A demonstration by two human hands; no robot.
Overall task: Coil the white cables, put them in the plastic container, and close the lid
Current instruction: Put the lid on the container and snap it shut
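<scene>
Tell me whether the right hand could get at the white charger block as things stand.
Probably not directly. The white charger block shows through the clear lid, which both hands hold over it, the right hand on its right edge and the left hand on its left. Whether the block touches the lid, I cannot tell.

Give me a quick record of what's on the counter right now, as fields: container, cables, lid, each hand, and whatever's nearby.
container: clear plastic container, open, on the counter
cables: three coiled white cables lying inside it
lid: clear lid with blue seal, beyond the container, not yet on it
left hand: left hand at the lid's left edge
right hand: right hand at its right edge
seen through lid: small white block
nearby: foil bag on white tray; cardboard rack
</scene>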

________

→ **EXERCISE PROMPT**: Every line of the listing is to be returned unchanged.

→ **ANSWER TO THE PROBLEM**:
A demonstration by two human hands; no robot.
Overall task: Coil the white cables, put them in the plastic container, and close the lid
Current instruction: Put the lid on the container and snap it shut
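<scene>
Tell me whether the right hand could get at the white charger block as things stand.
Probably not directly. The white charger block shows through the clear lid, which both hands hold over it, the right hand on its right edge and the left hand on its left. Whether the block touches the lid, I cannot tell.

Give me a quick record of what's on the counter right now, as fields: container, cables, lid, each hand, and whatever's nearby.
container: clear plastic container, open, on the counter
cables: three coiled white cables lying inside it
lid: clear lid with blue seal, beyond the container, not yet on it
left hand: left hand at the lid's left edge
right hand: right hand at its right edge
seen through lid: small white block
nearby: foil bag on white tray; cardboard rack
</scene>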

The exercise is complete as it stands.